Work order - The answer must be an exact copy of the lines from the one containing "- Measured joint" through the final line of the material, both included, and nothing else.

Given data -
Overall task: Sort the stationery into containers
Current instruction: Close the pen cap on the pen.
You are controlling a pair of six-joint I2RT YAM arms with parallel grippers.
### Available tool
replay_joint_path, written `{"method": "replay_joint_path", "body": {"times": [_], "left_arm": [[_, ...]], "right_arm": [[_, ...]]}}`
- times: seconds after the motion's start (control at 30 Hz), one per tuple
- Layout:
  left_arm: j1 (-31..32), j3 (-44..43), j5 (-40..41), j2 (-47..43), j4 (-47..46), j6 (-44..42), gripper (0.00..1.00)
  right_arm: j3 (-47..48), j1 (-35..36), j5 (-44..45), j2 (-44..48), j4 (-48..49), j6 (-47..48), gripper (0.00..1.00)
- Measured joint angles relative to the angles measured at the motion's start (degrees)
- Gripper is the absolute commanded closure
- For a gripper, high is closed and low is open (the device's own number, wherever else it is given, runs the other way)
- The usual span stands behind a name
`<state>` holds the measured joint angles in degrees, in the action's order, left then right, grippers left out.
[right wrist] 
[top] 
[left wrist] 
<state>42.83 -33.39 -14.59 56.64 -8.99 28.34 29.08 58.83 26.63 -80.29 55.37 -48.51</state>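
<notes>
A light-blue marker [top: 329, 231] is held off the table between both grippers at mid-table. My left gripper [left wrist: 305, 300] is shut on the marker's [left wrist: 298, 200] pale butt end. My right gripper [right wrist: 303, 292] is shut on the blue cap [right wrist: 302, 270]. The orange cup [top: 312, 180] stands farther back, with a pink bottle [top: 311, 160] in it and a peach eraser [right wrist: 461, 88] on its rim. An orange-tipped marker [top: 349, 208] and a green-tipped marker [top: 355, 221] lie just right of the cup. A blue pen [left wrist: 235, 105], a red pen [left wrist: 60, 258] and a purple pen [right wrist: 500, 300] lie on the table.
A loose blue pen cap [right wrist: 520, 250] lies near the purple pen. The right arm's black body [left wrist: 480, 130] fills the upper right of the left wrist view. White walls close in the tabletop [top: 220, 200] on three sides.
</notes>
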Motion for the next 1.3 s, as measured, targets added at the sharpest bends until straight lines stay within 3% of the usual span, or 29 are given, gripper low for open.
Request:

Answer below -
- Measured joint angles relative to the angles measured at the motion's start (degrees)
- Gripper is the absolute commanded closure
- For a gripper, high is closed and low is open (the device's own number, wherever else it is given, runs the other way)
- The usual span stands behind a name
`<state>` holds the measured joint angles in degrees, in the action's order, left then right, grippers left out.
[right wrist] 
[top] 
[left wrist] 
<state>42.83 -33.39 -14.59 56.64 -8.99 28.34 29.08 58.83 26.63 -80.29 55.37 -48.51</state>
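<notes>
A light-blue marker [top: 329, 231] is held off the table between both grippers at mid-table. My left gripper [left wrist: 305, 300] is shut on the marker's [left wrist: 298, 200] pale butt end. My right gripper [right wrist: 303, 292] is shut on the blue cap [right wrist: 302, 270]. The orange cup [top: 312, 180] stands farther back, with a pink bottle [top: 311, 160] in it and a peach eraser [right wrist: 461, 88] on its rim. An orange-tipped marker [top: 349, 208] and a green-tipped marker [top: 355, 221] lie just right of the cup. A blue pen [left wrist: 235, 105], a red pen [left wrist: 60, 258] and a purple pen [right wrist: 500, 300] lie on the table.
A loose blue pen cap [right wrist: 520, 250] lies near the purple pen. The right arm's black body [left wrist: 480, 130] fills the upper right of the left wrist view. White walls close in the tabletop [top: 220, 200] on three sides.
</notes>
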Motion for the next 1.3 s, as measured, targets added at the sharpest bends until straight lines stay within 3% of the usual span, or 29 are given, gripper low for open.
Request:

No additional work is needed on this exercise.